Re: Literature In Translation
I have multiple editions of Boccaccio's Decameron, and before buying a new one I always check Day Three, Story Ten. Super-short version: a very pretty but very stupid girl has heard of these people called Christians, who say that serving God is the best thing to do with your life. So she goes out to try to learn how to do this, and eventually meets a corrupt, lecherous hermit who tells her that all evil comes from the Devil, so the best way to serve God is to "put the Devil back into hell." As the hermit explains, the Devil is a male body part and Hell is a female body part.
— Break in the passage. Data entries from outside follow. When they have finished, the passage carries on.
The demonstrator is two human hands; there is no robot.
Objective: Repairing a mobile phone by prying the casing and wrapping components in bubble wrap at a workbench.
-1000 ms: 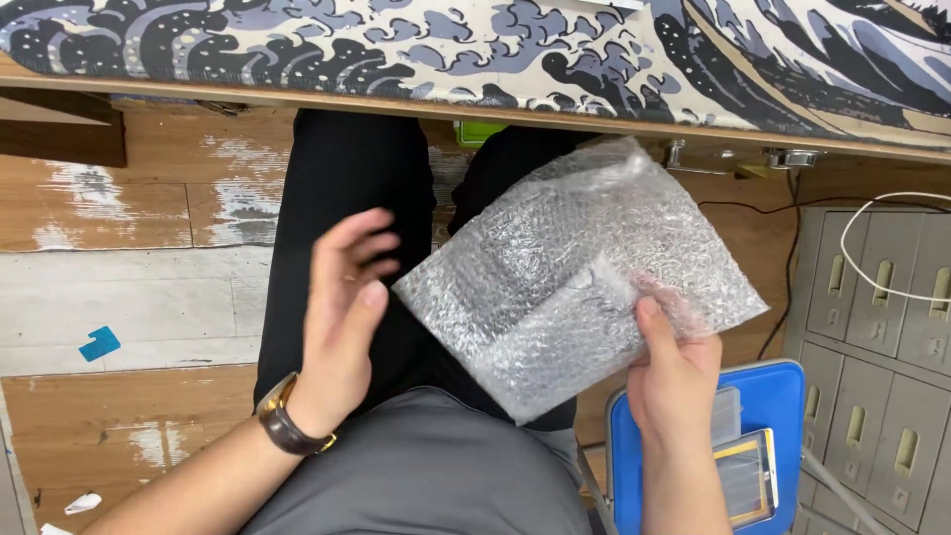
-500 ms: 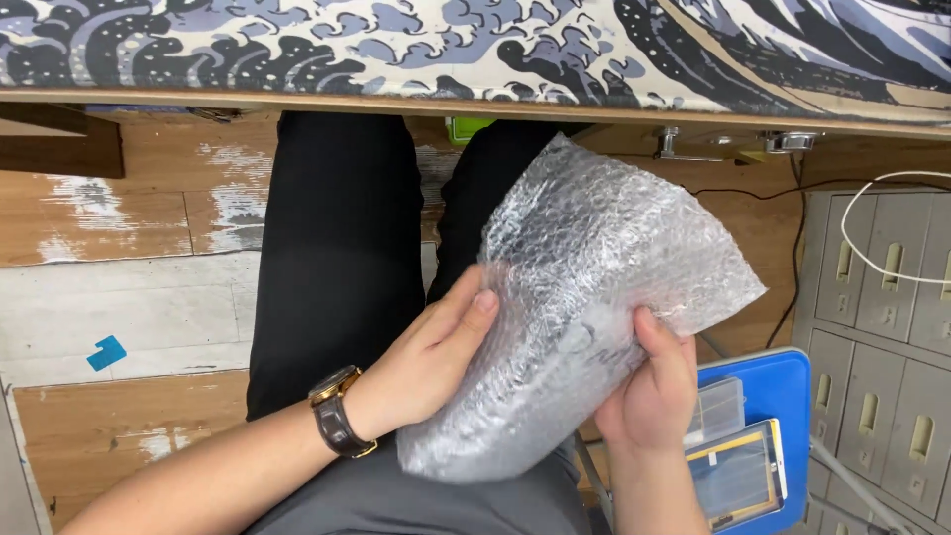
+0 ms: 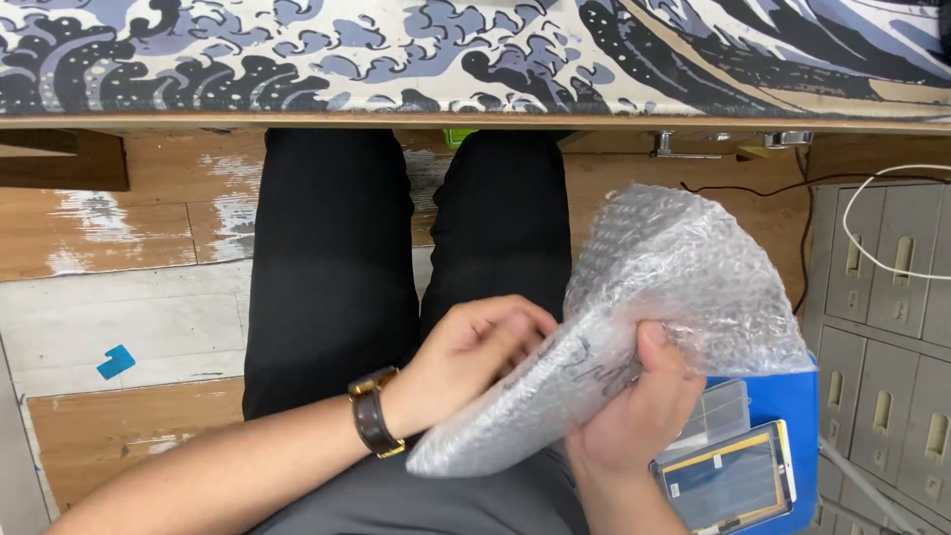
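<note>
A clear bubble-wrap pouch [image 3: 654,287] is held over my lap, its far end curling upward. My right hand [image 3: 634,411] grips its lower right edge, thumb on top. My left hand [image 3: 475,352], with a brown wristwatch [image 3: 374,421] on the wrist, reaches into the pouch's open left side, fingers partly hidden inside. Something dark shows faintly through the plastic near the fingers. My legs in black trousers [image 3: 337,267] are below.
A desk edge [image 3: 475,121] with a wave-pattern mat [image 3: 396,50] runs along the top. A blue bin [image 3: 773,436] with small clear boxes sits at lower right. Grey drawer units [image 3: 892,327] stand at the right, with a white cable. The wooden floor [image 3: 129,287] carries a blue tape scrap.
The pouch has moved right and lower. My left hand went from open beside it, to pressing on it, to slipping its fingers inside the opening. My right hand kept its grip.
</note>
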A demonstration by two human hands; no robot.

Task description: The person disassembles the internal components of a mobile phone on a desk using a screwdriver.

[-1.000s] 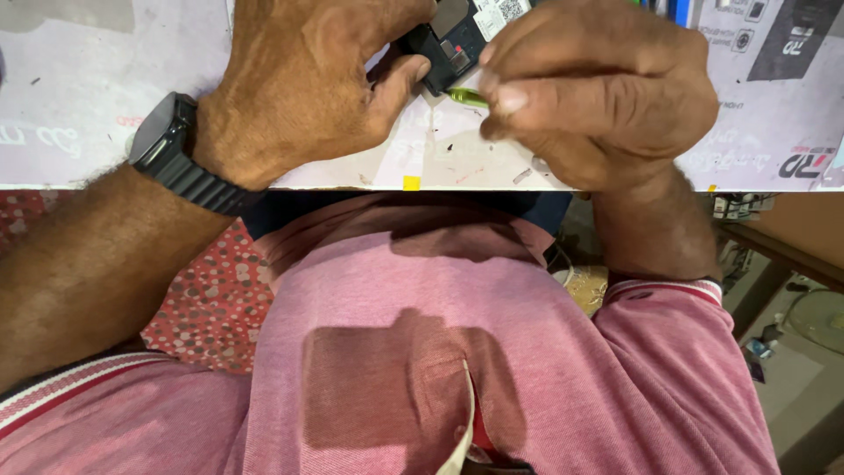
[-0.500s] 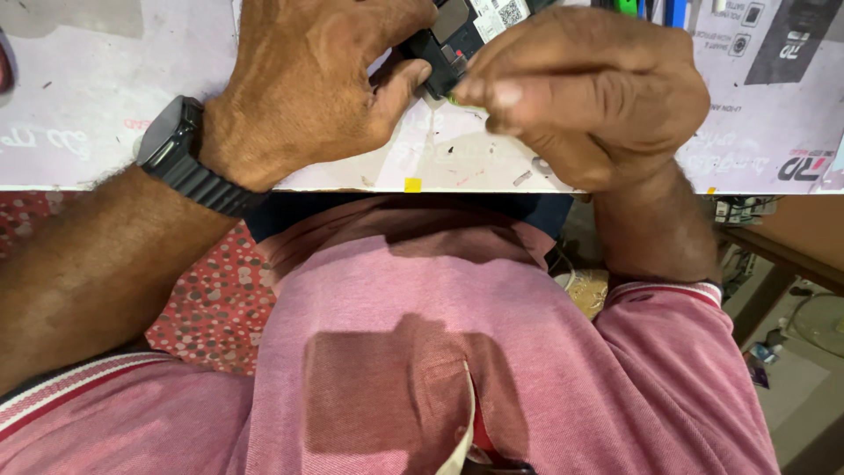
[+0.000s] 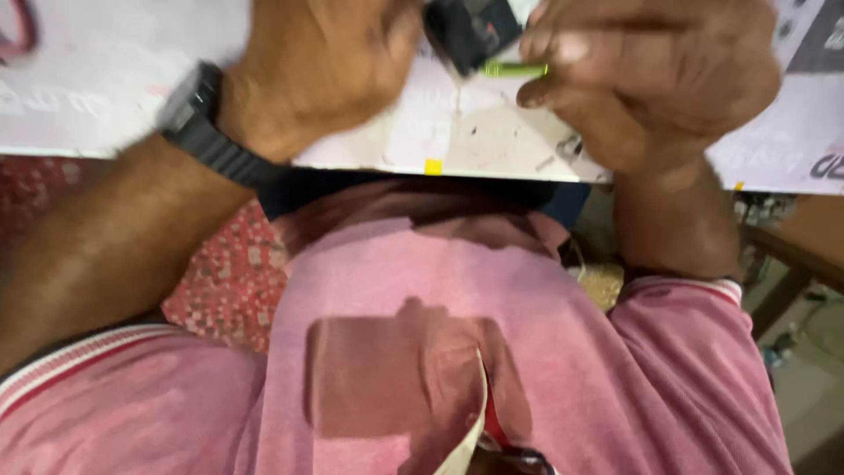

And in some versions of the Decameron -- especially older versions -- you'll find that the translator completely wusses out and refuses to translate the naughty (e.g., funniest) part, and instead includes some bullshit about how "This part of the story is so beautiful there's no way a translation will do justice to it, so we'll use the original medieval Italian here."
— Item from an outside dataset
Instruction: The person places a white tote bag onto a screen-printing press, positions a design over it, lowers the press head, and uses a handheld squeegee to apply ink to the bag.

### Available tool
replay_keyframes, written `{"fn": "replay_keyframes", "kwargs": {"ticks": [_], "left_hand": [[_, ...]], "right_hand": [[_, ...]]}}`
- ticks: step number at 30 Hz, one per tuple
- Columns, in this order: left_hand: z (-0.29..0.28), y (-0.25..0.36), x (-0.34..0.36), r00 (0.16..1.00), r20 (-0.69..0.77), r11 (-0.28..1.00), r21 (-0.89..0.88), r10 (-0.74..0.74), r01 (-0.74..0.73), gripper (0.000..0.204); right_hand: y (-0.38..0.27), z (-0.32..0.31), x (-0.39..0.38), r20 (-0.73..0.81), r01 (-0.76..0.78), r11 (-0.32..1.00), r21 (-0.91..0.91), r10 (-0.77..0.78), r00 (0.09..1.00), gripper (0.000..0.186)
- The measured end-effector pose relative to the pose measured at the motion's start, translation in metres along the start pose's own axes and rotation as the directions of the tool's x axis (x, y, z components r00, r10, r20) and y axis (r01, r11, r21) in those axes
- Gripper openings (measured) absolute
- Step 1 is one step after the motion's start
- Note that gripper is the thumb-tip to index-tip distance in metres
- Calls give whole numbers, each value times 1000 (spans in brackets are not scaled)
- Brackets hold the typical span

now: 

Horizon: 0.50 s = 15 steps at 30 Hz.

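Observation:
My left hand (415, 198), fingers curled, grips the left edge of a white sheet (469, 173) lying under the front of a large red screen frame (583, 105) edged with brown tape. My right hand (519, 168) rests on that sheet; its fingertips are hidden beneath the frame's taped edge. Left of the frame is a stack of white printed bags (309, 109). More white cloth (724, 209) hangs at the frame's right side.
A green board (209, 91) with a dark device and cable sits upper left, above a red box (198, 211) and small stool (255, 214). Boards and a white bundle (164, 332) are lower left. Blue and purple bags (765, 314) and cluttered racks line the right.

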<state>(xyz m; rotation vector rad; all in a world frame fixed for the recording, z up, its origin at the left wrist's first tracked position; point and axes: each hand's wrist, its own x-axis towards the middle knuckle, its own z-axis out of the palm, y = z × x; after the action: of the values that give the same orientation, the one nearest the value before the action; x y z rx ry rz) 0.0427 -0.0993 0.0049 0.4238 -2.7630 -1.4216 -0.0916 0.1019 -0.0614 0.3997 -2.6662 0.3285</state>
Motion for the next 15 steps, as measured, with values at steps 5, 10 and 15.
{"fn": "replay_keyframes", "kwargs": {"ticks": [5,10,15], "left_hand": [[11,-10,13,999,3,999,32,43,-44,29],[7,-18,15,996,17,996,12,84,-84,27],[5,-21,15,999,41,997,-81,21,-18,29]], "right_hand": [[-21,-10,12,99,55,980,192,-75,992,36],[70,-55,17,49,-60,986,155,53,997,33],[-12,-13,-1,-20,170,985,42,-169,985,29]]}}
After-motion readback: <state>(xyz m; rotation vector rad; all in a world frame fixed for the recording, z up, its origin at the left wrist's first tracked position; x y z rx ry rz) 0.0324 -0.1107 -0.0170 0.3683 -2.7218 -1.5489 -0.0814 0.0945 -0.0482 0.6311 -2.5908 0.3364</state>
Re: Literature In Translation
goethe is still read fairly widely on the university level, though as far as i know mostly selections from faust and sorrows of young werther.
i often wonder if mann is crazy in german, too, or if the delightfully fucked magic mountain got messed up even further in translation.
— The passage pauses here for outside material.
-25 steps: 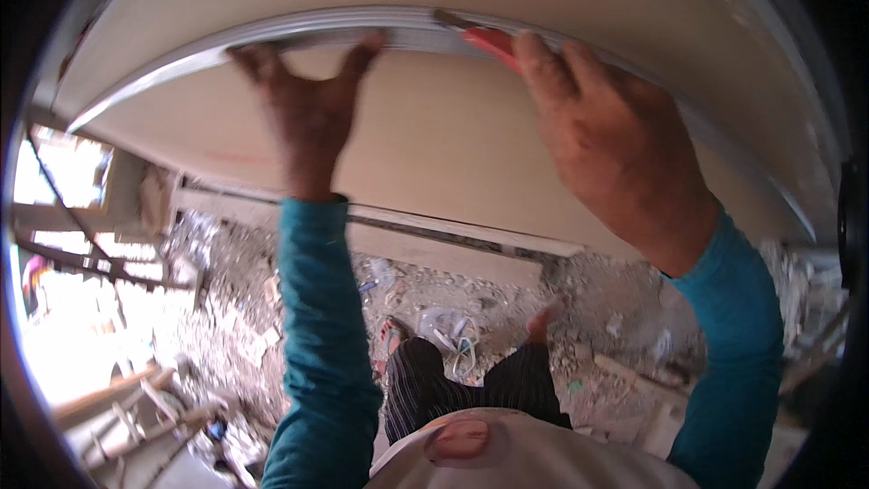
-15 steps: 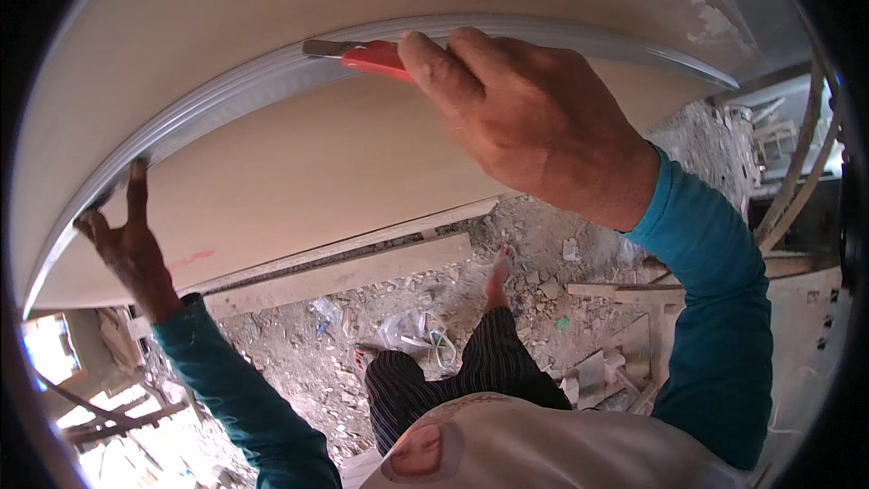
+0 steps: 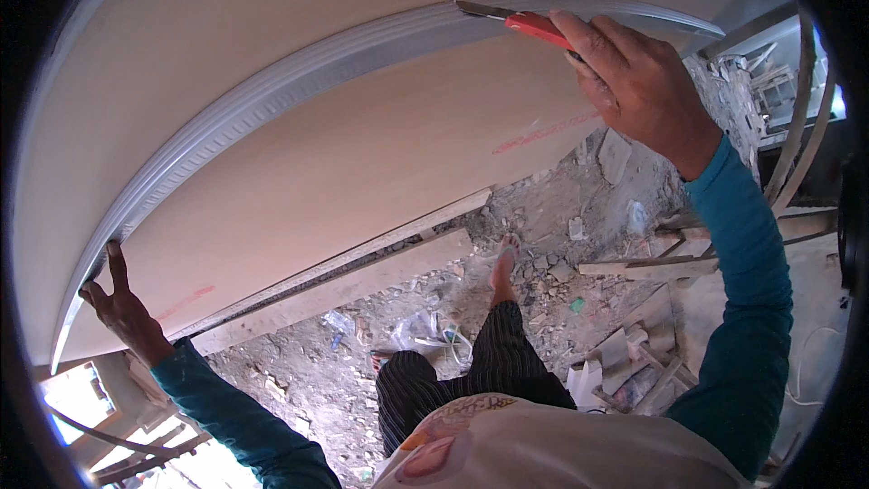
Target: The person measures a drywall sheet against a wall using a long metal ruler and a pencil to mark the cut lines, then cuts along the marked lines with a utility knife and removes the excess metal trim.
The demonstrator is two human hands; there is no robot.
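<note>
A long silvery ridged strip (image 3: 233, 118) runs across the beige board (image 3: 362, 136); it looks bent in this wide view. Near its left end, my left hand (image 3: 129, 315) grips the strip between thumb and fingers. My right hand (image 3: 647, 81) is closed around a red-handled utility knife (image 3: 536, 27). The knife's bare blade points left, its tip against the upper edge of the strip, right of the middle. My other right fingers are partly hidden behind the hand.
Rubble and plastic scraps cover the ground (image 3: 543, 217) around my feet. A loose plank (image 3: 335, 290) lies along the board's lower edge. Wooden sticks (image 3: 647, 268) and broken pieces lie at the right, near bent poles (image 3: 797, 127). White patches mark the board's upper right.
My right hand has moved right along the strip with the utility knife. My left hand keeps its grip near the strip's left end, now lower in the view.
</note>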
"Yeah, but my character would be all swav and deboner." - Warren
Re: Literature In Translation
I generally agree that poetry is untranslatable, but John Ciardi's translation of the Divine Comedy is pretty amazing. Still, such things are the clear and very rare exception to the rule.
"love is like porn, you know" -- Ali
Re: Literature In Translation
Ah, I found that copy of the Decameron I'd mentioned. It's the John Payne translation, it truly sucks, and according to a quick Google search Payne's version was considered stilted and crappy even by the standards of the Victorian era when he wrote it. Anyway, the full footnote used to explain the sudden switch from stilted Victorian English to Boccaccio's original medieval Italian in order to avoid mentioning the sexy parts says:
Pompous prudish prick. The whole translation sucks.
Re: Literature In Translation
I've read several different translations of Beowulf, and at this point I like to think I have a pretty good feel for it, but I have to admit that I don't really know for sure how "authentic" any of them are, and that despite the fact that Old English is more readable to me than, say, Polish. I wonder, though, does it matter on some level beyond the purely philosophical? I may never know "Beowulf the original", but I know a Beowulf which is the same in plot... To compare it to music, would you say someone didn't really know or appreciate Mozart's music because they didn't hear it played on period instruments, conducted by Mozart himself?